What this task involves.
Reproduce word for word the lines between those holding "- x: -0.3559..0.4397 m" and "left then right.", inclusive, and nothing else from the data below.

Data section.
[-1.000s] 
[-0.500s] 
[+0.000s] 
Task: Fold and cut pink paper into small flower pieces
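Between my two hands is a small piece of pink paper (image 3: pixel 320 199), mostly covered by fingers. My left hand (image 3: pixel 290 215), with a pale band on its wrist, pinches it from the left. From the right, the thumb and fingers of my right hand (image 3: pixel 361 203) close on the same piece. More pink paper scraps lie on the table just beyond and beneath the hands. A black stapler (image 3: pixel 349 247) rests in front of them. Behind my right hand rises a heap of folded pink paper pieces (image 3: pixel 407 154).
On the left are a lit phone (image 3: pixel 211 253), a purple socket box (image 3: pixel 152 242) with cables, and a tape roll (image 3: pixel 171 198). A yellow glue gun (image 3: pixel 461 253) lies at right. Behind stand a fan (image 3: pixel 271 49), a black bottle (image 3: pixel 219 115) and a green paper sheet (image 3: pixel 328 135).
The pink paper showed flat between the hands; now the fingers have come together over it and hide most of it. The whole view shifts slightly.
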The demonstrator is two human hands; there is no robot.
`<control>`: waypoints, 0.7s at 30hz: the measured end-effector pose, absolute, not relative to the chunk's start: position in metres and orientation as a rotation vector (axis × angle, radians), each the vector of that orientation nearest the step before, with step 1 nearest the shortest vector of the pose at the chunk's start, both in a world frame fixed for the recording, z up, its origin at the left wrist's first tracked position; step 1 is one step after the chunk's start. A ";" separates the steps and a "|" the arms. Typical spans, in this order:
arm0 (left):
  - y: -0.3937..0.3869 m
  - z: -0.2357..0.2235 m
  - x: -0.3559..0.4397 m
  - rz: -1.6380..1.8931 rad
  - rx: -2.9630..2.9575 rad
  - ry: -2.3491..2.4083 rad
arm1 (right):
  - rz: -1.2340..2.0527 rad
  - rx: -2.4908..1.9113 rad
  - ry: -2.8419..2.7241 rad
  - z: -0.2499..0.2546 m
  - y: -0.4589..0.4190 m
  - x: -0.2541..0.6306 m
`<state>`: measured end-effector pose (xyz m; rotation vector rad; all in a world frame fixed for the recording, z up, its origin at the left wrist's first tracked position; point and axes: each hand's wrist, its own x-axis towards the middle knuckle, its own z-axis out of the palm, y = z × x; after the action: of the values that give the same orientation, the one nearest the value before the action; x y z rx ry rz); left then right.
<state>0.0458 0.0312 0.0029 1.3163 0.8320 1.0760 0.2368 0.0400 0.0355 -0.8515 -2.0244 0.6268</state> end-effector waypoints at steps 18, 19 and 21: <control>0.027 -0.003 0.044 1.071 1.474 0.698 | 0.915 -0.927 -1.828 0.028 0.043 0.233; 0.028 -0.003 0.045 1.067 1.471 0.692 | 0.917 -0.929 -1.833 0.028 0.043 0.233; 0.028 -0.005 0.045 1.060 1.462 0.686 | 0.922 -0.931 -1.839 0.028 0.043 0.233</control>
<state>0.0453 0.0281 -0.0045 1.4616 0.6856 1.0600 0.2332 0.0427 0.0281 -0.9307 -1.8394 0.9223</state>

Problem solution.
  - x: -0.3559..0.4397 m
  - rz: -1.6380..1.8931 rad
  - rx: -2.9630..2.9575 rad
  - ry: -2.3491..2.4083 rad
arm1 (right):
  - rz: -1.2340..2.0527 rad
  - rx: -2.4908..1.9113 rad
  - ry: -2.8419..2.7241 rad
  - z: -0.2499..0.2546 m
  - y: -0.4589..0.4190 m
  - x: -0.2541..0.6306 m
`<state>`: measured end-effector pose (xyz m; rotation vector rad; all in a world frame fixed for the recording, z up, its origin at the left wrist's first tracked position; point and axes: each hand's wrist, its own x-axis towards the middle knuckle, its own z-axis out of the palm, y = z × x; after the action: of the values that give the same orientation, the one nearest the value before the action; x y z rx ry rz); left then right.

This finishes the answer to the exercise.